Para identificar os centros germinais em amostras de tecido de baço colhidos, coloque a câmara de imagem no palco de um microscópio fluorescente de dois fótons e use uma pipeta de transferência de plástico de 3,5 mililitros para colocar uma gota de água destilada em cima da tampa superior. Abaixe o objetivo até o ponto de contato, e use a luz transmitida para focar na parte superior do tecido. Mude para o modo escuro e a excitação de dois fótons, e sintonize o laser em 940 nanômetros.

Localize as áreas individuais de polpa branca bordadas pela coloração CD169 perto da superfície do tecido, e identifique a baátima linfoide periarteriolar pela segunda geração harmônica associada à arteriola central. Na zona entre a bainha linfoide periarteriolar e a zona marginal, identificar a presença de macrófagos altamente autofluorescentes, ativados do corpo tingível e, usando esses marcos, atrair uma região de interesse em torno de uma única área do centro germinal. Em seguida, configure uma pilha Z de cerca de 100 a 150 micrômetros de profundidade, começando pela superfície do tecido e usando um tamanho de passo de cerca de três micrômetros antes de mudar para um comprimento de onda de excitação de 830 nanômetros.

Desligue ou diminua todos os canais para evitar fotodamagem nos detectores e imagem da pilha. Em seguida, mude de volta para o comprimento de onda de excitação de 940 nanômetros e reabra os canais, escaneando através da pilha para confirmar uma fotoativação eficiente e uma ausência de fotodamagem em toda a pilha de imagens. A sorotipagem das quimeras de medula óssea mista revela números de células B normalizados em seis semanas após a reconstituição, com uma baixa frequência de células B circulantes 9D11 positivas derivadas do compartimento 564Igi.

Dentro do portão total de linfócitos, houve baixa frequência de células derivadas de receptores residuais, cerca de 6% das quais são derivadas do CD45.1, indicando um grau global de chimerismo de cerca de 94%, houve um chimerismo praticamente completo no compartimento de células B e um domínio das células B derivadas da medula óssea GFP, uma consequência da seleção negativa pesada de células B derivadas de 564Igi. Como observado, a rotulagem in vivo com CD169 facilita uma visualização robusta da zona marginal.

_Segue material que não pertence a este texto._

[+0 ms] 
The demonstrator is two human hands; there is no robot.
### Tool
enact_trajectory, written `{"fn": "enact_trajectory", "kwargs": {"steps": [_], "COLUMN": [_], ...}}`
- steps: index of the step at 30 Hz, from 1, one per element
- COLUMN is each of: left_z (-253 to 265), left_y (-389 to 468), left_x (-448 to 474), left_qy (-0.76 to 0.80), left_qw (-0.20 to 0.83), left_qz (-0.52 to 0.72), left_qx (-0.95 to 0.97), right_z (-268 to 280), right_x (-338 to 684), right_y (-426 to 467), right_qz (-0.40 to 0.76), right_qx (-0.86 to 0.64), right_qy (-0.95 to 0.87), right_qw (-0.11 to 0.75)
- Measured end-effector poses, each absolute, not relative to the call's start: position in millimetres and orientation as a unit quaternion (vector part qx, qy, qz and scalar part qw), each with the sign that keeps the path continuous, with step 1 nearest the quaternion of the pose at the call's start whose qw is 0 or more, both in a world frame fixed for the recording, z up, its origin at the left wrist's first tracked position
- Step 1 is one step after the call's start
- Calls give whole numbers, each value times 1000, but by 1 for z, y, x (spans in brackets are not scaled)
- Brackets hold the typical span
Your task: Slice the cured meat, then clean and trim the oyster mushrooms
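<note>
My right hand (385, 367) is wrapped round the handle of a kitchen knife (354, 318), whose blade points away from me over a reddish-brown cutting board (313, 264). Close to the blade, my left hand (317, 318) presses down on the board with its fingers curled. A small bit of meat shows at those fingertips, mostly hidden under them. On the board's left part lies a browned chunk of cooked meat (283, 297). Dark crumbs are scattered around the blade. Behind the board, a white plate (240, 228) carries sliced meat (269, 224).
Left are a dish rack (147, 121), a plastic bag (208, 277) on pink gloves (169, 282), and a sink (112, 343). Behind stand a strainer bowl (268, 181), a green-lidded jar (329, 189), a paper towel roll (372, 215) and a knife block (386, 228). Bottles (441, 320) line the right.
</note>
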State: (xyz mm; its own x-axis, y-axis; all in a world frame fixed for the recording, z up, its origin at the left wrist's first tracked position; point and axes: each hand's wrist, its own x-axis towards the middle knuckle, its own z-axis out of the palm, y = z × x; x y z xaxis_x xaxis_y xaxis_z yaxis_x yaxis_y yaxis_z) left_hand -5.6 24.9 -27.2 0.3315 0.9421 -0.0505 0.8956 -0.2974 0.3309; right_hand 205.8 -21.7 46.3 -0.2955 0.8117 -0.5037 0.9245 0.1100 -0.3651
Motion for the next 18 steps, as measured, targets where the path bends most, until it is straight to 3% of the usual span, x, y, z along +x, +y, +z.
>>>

O segundo sinal harmônico é aparente em elementos estruturais contendo colágeno e vasos principais, incluindo a arteriola central da bainha linfoide periarteriolar e macrofagos altamente autofluorescentes, ativados tingíveis associados à atividade do centro germinal.

Juntos, esses dados permitem a identificação de uma região de interesse que provavelmente contém um único centro germinal fotoactivatable. A avaliação citométrica do fluxo a jusante confirma ainda mais a presença de números de compartimentos de células B normalizados, uma população do centro germinal espontâneo e um subconjunto de células germinais fotoativadas do centro B. É importante restringir o tempo total de retorno das etapas de explanação, fotoativação e processamento de tecidos para quatro a seis horas para garantir uma viabilidade celular suficiente.

As células fotoativadas podem ser classificadas a fluxo e submetidas a sequenciamento unicelular para, por exemplo, caracterizar o repertório do receptor de células B de um único centro germinal. O modelo de quimera mista permitiu a exploração da biologia do centro germinal autoretivo em uma nova profundidade, por exemplo, fornecendo insights sobre como o processo de propagação de epítope se desenrola. Note que a fonte de luz para microscopia de dois fótons são lasers de classe 4 pulsados muito poderosos que podem danificar severamente os olhos.